Bairro de Istambul se une em solidariedade a Cuba
Sensibilizados pela crise humanitária enfrentada pelos cubanos, moradores de um bairro de Istambul se organizam para enviar ajuda. É também uma forma de retribuir apoio médico dado por Cuba após o terremoto de 2023.A milhares de quilômetros de Cuba, a jornalista turca Zeynep Türkmen acompanha com preocupação a crise humanitária enfrentada pelo país. O bloqueio de petróleo imposto pelos Estados Unidos agravou as já precárias condições dos mais de 9 milhões de cubanos na ilha.
A escassez de combustíveis, alimentos e medicamentos ameaça seriamente um país à beira do colapso, e o plano de ajuda humanitária da ONU e os carregamentos enviados por México, China, Belize e Colômbia buscam aliviar a situação da população.
Apesar da distância, Türkmen não quis ficar de braços cruzados. Comovida com essa realidade, decidiu prestar ajuda e engajou seus vizinhos de um bairro de Istambul.
Atendimento médico profissional
A jornalista tem uma conexão especial com Cuba. Em 2013, viajou pela primeira vez à ilha, interessada em conhecer a realidade local. Poucos dias após sua chegada, foi diagnosticada com uma grave hérnia de disco lombar e precisou ser submetida a uma cirurgia.
Para ela, foi surpreendente não ter que pagar nada pela operação, pelos tratamentos e pela reabilitação. Ela ficou impressionada com o atendimento e o profissionalismo da equipe hospitalar.
"Sempre senti que estou em dívida com Cuba porque eles devolveram minha saúde, que hoje é perfeita", relata. Mais tarde, fez novas viagens à ilha, fortaleceu os laços e continuou aprendendo espanhol.
Vínculos depois do terremoto de 2023
Muitos turcos mantêm um vínculo com Cuba devido ao apoio prestado após o devastador terremoto de 2023 na Turquia, que deixou mais de 50 mil mortos. Türkmen destaca que um grupo de 32 médicos cubanos participou do atendimento aos feridos.
"Não estou sozinha nisso. Queremos ajudar Cuba. Temos uma dívida histórica com o serviço médico deles, que sempre esteve conosco", afirma Türkmen.
Decidida a retribuir e colaborar dentro de suas possibilidades, em março ela convidou seus vizinhos e amigos a doar medicamentos para enviar a Cuba. A resposta foi imediata. Numa primeira coleta, eles conseguiram reunir cerca de 50 caixas de medicamentos e produtos de saúde.
"A situação atual em Cuba, apesar da distância, nos entristece, mas também nos motiva a agir", conta Özge Erdoğan Yeşilırmak, líder comunitária do bairro Atakent.

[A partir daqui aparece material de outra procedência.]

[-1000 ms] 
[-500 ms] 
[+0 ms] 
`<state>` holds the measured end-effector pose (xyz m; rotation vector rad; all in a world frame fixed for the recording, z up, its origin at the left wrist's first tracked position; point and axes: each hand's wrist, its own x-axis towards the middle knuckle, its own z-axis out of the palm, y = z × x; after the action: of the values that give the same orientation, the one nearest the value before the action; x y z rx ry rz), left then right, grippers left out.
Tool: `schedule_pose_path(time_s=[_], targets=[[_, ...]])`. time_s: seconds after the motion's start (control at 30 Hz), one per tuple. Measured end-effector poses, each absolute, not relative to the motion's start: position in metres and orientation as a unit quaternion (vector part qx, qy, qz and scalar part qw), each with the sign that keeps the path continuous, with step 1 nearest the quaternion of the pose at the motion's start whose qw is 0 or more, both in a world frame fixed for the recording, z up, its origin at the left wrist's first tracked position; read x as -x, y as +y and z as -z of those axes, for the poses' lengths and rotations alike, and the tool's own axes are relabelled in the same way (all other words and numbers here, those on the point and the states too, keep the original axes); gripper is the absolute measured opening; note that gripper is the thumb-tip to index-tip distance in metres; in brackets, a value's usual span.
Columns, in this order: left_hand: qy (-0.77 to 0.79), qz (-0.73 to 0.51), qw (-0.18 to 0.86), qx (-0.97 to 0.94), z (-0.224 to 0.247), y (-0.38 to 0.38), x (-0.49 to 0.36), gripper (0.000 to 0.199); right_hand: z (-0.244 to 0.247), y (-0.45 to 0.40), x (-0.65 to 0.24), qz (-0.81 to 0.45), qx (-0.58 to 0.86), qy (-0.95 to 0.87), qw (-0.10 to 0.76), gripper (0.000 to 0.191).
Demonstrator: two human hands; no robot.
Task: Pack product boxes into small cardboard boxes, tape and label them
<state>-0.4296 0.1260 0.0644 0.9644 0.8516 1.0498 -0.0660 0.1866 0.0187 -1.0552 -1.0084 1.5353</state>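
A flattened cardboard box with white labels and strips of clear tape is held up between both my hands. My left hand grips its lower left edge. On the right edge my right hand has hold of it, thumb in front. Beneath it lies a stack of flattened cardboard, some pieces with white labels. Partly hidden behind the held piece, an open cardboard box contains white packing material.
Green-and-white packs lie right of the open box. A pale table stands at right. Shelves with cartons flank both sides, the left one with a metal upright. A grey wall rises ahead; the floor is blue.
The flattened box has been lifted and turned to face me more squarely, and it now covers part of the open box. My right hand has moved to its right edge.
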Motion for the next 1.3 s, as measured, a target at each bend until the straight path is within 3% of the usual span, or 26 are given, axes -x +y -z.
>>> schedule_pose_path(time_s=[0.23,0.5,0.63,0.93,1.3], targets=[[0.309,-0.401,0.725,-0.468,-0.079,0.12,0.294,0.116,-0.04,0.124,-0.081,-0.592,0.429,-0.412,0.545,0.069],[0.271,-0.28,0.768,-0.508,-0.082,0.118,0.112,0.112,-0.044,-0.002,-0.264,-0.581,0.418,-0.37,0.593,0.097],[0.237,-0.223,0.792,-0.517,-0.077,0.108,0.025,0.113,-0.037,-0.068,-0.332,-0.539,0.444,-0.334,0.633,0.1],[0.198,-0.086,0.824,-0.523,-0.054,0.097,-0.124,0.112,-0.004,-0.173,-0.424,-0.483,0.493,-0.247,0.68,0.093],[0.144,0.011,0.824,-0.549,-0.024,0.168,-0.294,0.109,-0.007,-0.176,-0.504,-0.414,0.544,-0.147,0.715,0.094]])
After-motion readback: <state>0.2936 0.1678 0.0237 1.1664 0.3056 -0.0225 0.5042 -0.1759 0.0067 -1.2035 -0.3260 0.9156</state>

Jornada artística solidária
A iniciativa repercutiu entre líderes comunitários e se expandiu pela região. "Quando soubemos que Zeynep Türkmen, moradora do nosso bairro, estava em contato com o país amigo e liderando uma campanha de apoio, quisemos nos envolver de todo o coração. Organizamos reuniões, elaboramos juntos um plano de ação e começamos nosso trabalho", diz a líder comunitária de Atakent.
Juntos, criaram uma associação e organizaram uma jornada solidária que reuniu cerca de 500 pessoas em torno da arte, apresentações musicais e discursos de solidariedade. No evento, realizado em 7 de junho, foram arrecadados medicamentos, materiais escolares e recursos para painéis solares que podem abastecer hospitais onde houver urgência por uma fonte estável de eletricidade.

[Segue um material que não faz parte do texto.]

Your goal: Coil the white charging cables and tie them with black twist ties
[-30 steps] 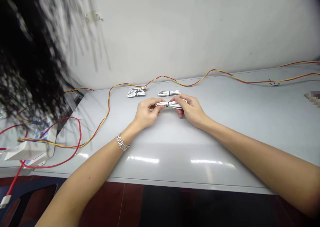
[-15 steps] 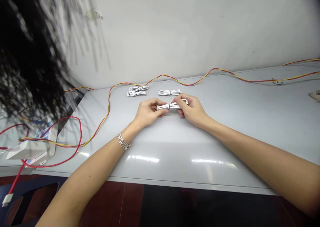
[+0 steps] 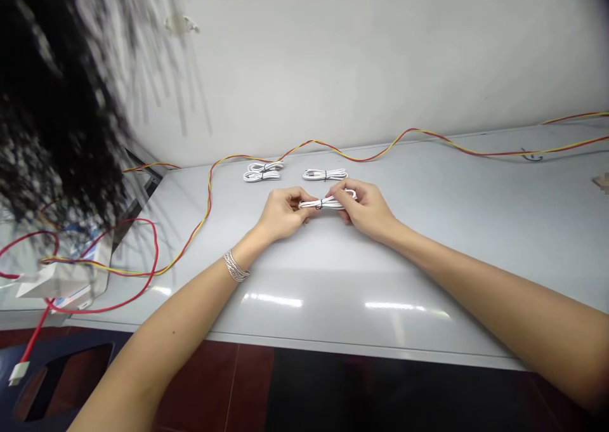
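Between my two hands is a coiled white cable (image 3: 327, 203), bound round its middle with a thin black tie. My left hand (image 3: 285, 214) pinches the coil's left end between thumb and fingers. At the right end, my right hand (image 3: 364, 209) is closed on the same coil, thumb on top. Just behind it on the grey table (image 3: 457, 229) lies another tied white cable (image 3: 325, 175). Farther left, white cable coils (image 3: 262, 170) lie close together, also with black ties. The cable ends inside my fingers are hidden.
A twisted red and yellow wire (image 3: 328, 148) runs along the table's back by the white wall (image 3: 380, 51). At left, a red cable (image 3: 156, 254) loops round a white box (image 3: 57, 280). Dark hair-like strands (image 3: 57, 102) block the upper left.
My hands stay in nearly the same place, still holding the white cable. The table and the cables on it shift only slightly in view.
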A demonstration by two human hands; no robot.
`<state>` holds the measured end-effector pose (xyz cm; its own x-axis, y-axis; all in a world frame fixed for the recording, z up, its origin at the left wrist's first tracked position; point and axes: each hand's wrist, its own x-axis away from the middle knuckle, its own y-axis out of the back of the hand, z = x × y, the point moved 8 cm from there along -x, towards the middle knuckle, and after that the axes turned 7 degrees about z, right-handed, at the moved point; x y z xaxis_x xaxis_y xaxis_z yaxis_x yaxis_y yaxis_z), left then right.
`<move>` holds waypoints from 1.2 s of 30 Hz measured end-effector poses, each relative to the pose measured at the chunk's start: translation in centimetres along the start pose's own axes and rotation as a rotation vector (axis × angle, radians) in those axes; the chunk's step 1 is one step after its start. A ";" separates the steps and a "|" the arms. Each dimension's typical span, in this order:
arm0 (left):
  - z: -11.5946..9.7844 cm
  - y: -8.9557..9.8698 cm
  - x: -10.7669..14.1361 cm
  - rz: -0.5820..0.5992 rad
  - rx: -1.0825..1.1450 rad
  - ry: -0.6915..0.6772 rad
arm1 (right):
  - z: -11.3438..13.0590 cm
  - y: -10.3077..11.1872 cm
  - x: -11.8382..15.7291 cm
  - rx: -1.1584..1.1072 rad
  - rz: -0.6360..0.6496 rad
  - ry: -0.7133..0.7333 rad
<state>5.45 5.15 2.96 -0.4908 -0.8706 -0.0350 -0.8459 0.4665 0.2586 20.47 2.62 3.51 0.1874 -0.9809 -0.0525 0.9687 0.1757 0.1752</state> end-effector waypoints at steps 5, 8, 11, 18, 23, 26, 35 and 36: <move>-0.4 -0.2 0.2 -0.004 -0.071 0.010 | 0.0 0.1 0.0 -0.077 -0.001 0.003; -0.6 -0.4 0.3 0.011 -0.134 -0.014 | -0.4 0.3 -0.1 -0.099 -0.009 -0.002; -0.6 -0.5 0.3 0.023 -0.180 -0.025 | -0.5 0.3 -0.2 -0.075 -0.013 0.003; -1.1 -0.7 0.3 0.069 -0.356 -0.077 | -0.1 0.5 -0.1 -0.051 -0.038 0.009; -0.8 -0.7 0.2 0.069 -0.251 -0.070 | -0.1 0.4 -0.1 -0.062 -0.033 0.008; -0.6 -0.5 0.1 0.050 -0.131 -0.082 | -0.6 0.6 -0.2 -0.082 -0.062 -0.006; -0.1 0.1 -0.2 0.054 0.085 -0.020 | -1.0 1.3 -0.5 -0.267 -0.171 -0.024; 0.0 0.1 -0.2 0.046 0.091 -0.016 | -1.0 1.3 -0.6 -0.289 -0.160 -0.019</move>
<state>5.45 5.38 2.98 -0.5318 -0.8459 -0.0405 -0.8378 0.5185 0.1713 21.73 3.47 2.80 0.0285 -0.9989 -0.0375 0.9922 0.0328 -0.1200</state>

A essa iniciativa somou-se uma organização nacional de médicos, que também fará campanha para doar módulos fotovoltaicos e insumos de saúde.

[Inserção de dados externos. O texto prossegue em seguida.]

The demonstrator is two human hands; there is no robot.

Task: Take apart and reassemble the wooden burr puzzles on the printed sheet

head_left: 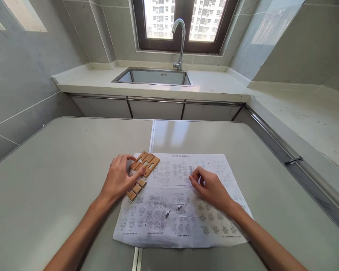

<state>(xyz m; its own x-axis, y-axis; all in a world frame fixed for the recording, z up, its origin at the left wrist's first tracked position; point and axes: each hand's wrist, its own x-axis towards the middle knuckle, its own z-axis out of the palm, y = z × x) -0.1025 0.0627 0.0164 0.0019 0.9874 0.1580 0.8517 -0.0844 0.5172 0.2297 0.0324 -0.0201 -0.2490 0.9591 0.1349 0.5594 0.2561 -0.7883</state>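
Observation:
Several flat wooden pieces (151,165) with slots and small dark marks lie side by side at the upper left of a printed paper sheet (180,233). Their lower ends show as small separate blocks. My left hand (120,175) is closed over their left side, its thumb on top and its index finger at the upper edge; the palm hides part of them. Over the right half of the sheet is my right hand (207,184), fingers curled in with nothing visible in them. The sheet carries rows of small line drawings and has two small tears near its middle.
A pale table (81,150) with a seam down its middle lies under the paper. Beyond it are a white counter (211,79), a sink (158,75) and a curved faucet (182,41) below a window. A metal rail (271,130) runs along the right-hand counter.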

"Devido ao prolongado bloqueio econômico contra Cuba, a população sofre graves privações e pobreza. Os cortes de energia, as dificuldades para acessar produtos de primeira necessidade e a piora das condições de vida tornam a solidariedade fundamental", afirma o diretor de cultura, arte e serviços sociais do distrito de Küçükçekmece, Deniz Gürbey. "Isso é um dever humanitário", afirma.